Dreamforce 2025 se presenta como el evento clave para la adopción de tecnologías emergentes, con la inteligencia artificial como motor de la transformación digital. Este año, el foco ha estado en cómo la IA está redefiniendo procesos empresariales, no solo mediante la automatización, sino también a través de la personalización de la experiencia del cliente, lo que supone un cambio en la interacción de las compañías con sus públicos.
En este contexto, Wam Global analiza las claves que marcarán el futuro del marketing y de la relación con el cliente. La compañía sitúa a la IA conversacional y a los agentes virtuales como herramientas esenciales para afrontar los retos actuales, transformando la relación empresa-cliente y llevando la personalización a un nuevo nivel.

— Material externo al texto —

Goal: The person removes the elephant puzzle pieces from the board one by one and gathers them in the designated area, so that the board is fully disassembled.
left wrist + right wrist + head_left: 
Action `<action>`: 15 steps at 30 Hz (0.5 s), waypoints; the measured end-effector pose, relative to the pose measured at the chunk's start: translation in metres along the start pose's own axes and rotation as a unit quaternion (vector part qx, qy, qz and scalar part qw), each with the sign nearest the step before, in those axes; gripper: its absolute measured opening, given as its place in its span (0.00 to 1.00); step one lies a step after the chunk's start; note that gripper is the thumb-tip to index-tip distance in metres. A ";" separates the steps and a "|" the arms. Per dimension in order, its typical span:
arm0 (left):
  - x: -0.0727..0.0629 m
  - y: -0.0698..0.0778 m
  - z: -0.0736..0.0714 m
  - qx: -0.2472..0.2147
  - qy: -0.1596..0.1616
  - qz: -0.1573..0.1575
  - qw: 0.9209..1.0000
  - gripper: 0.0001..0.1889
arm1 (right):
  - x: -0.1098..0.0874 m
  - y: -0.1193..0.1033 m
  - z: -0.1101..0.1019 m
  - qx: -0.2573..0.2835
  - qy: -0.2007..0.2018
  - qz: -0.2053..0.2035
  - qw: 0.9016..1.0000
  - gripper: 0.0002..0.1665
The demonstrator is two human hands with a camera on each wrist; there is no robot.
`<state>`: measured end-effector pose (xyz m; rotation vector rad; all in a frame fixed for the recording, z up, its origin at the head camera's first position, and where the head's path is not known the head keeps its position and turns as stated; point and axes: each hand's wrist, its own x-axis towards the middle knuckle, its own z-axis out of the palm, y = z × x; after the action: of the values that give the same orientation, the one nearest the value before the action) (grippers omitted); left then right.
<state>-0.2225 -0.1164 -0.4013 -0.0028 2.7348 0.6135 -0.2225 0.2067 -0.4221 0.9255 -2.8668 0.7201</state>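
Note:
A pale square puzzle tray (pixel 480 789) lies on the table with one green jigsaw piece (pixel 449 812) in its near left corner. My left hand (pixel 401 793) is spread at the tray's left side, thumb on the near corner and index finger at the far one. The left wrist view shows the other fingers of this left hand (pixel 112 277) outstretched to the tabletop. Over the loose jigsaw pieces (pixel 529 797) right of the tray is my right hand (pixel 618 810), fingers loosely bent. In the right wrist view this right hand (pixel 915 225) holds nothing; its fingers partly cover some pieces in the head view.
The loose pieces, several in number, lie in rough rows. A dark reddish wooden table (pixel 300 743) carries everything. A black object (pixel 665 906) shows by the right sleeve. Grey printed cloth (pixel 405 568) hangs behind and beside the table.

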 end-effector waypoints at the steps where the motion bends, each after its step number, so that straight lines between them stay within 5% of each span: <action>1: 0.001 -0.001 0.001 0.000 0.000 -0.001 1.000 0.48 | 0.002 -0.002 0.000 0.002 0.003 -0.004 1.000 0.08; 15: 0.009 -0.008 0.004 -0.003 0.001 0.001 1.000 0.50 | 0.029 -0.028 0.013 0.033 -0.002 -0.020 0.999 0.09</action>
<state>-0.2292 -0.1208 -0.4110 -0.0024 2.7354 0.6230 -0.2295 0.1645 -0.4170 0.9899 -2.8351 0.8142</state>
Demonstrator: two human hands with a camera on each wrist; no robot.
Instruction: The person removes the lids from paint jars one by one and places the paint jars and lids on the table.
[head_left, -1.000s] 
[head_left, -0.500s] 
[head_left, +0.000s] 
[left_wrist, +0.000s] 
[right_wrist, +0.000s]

Los agentes virtuales, nueva capa de interacción
La evolución de los agentes virtuales está modificando la manera en que las empresas se relacionan con los usuarios. Según Wam Global, la próxima fase de esta transformación se apoyará en agentes que, además de automatizar, personalizan la experiencia de forma más eficiente y fluida que las aplicaciones móviles tradicionales. Estos sistemas, impulsados por IA conversacional avanzada, pueden adaptarse a necesidades individuales y gestionar procesos complejos de forma autónoma.
Un ejemplo de esta tendencia es el agente Anna, desarrollado por Wam Global para AR Hotels. Este agente no se limita a responder consultas básicas de los huéspedes: también ofrece recomendaciones adaptadas y gestiona tareas como reservas y actividades. El caso de AR Hotels con el agente Anna ilustra una integración capaz de resolver consultas, proponer recomendaciones y tramitar reservas, con impacto en la eficiencia operativa y en la experiencia del cliente. La posibilidad de integrarse con sistemas existentes y operar en múltiples plataformas permite una atención continua y personalizada, independientemente del momento o del canal.
Impacto en la experiencia del cliente y en el marketing digital
Desde Wam Global subrayan que el éxito pasa por una integración estratégica de estos agentes, alineada con los objetivos del negocio y con las necesidades humanas. El propósito no es solo automatizar, sino mejorar la interacción, ofrecer respuestas más adaptadas y apoyar a las organizaciones para ganar agilidad y eficacia en sus procesos. Integrar agentes de forma estratégica, alineados con los objetivos de negocio, es clave para mejorar la interacción y ofrecer respuestas más personalizadas.
La incorporación de IA conversacional en ventas y atención abre nuevas posibilidades en marketing digital. Con experiencias más próximas a las expectativas del consumidor, las marcas pueden fortalecer su vínculo con sus públicos y sostener relaciones más duraderas a lo largo del ciclo de vida del cliente.
Próxima etapa: agentes proactivos y seguridad del usuario
Wam Global prevé que los agentes virtuales se convertirán en una parte esencial de las estrategias digitales. En un horizonte cercano, estos sistemas asumirán funciones hoy resueltas por aplicaciones móviles, simplificando procesos, mejorando la accesibilidad y elevando el nivel de personalización. La compañía anticipa que, en un futuro cercano, los agentes reemplazarán muchas funciones hoy cubiertas por las apps, simplificando la interacción y elevando la personalización.
De cara a 2030, el planteamiento es que estos agentes gestionen tareas cotidianas, comprendan a los usuarios y se adelanten a sus necesidades. La integración de tecnologías como la realidad aumentada y el metaverso se proyecta como un elemento para crear experiencias más inmersivas e interactivas. A medida que evolucionen, su capacidad no se limitará a automatizar, sino también a optimizar proactivamente: desde sugerir y gestionar compras, hasta coordinar actividades antes de que el usuario lo solicite. Así mismo, se prevé que la comunicación entre agentes se apoye en estándares emergentes impulsados por plataformas como Mulesoft. Wam Global describe agentes proactivos que anticipan necesidades, se coordinan mediante estándares emergentes y refuerzan la protección frente a fraudes o suplantaciones.
Como ocurre con toda adopción tecnológica, también aparecen nuevos retos. Entre ellos, la necesidad de proteger al usuario frente a agentes maliciosos. En paralelo al avance de sus capacidades, estos sistemas se orientarán a defender al usuario ante amenazas como el fraude o la suplantación, con el objetivo de ofrecer una experiencia más segura.